-- EXTRACTED MATERIAL follows --

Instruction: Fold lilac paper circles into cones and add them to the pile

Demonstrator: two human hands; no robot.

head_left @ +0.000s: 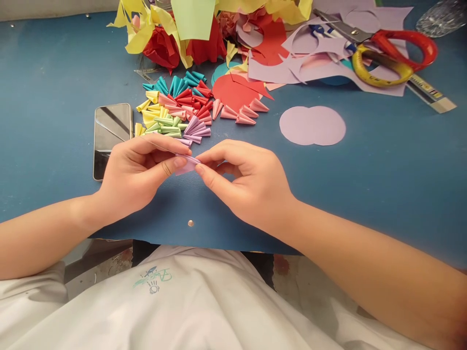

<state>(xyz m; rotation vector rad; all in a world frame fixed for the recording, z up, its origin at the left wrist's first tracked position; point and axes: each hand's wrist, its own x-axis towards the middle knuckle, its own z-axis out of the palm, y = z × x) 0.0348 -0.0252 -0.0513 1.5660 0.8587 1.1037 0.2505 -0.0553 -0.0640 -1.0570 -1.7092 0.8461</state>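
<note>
My left hand [140, 167] and my right hand [242, 177] meet over the blue table [383, 170], both pinching a small lilac paper piece [187, 164] between thumb and fingers. The piece looks partly rolled or folded and most of it is hidden by my fingertips. Just beyond my hands lies a pile of small rolled paper cones [178, 109] in teal, red, yellow, green, pink and lilac. Two overlapping lilac paper circles [313, 125] lie flat to the right of the pile.
A phone [110, 136] lies face up left of the cones. Scraps of coloured paper [255, 43] crowd the back edge. Red-and-yellow scissors [386, 53] rest on lilac offcuts at the back right, beside a ruler [430, 92].
</note>
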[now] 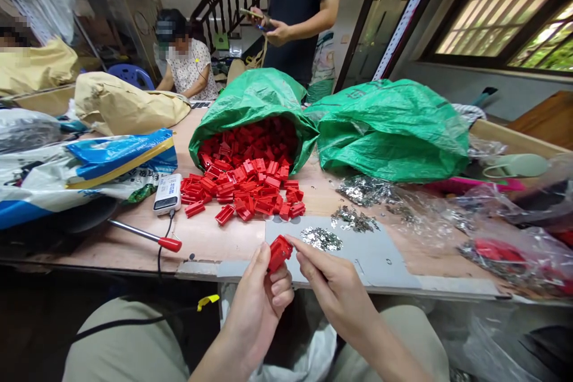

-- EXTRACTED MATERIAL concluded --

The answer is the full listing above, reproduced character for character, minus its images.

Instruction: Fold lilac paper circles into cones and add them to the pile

Demonstrator: two human hands; no robot.

head_left @ +0.000s: 

<state>(xyz m; rotation vector rad; all in a world frame fixed for the recording, z up, its origin at the left wrist's first tracked position; point and axes: each hand's wrist, its own x-axis towards the middle knuckle, its own z-axis out of the palm, y = z × x) 0.0348 -0.0252 -0.0513 1.5660 0.8587 1.1037 0.2505 -0.0553 -0.0640 -1.0570 -1.7092 0.8461</state>
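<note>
My left hand [140, 167] and my right hand [242, 177] meet over the blue table [383, 170], both pinching a small lilac paper piece [187, 164] between thumb and fingers. The piece looks partly rolled or folded and most of it is hidden by my fingertips. Just beyond my hands lies a pile of small rolled paper cones [178, 109] in teal, red, yellow, green, pink and lilac. Two overlapping lilac paper circles [313, 125] lie flat to the right of the pile.
A phone [110, 136] lies face up left of the cones. Scraps of coloured paper [255, 43] crowd the back edge. Red-and-yellow scissors [386, 53] rest on lilac offcuts at the back right, beside a ruler [430, 92].
</note>
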[now] 

No further answer will be given.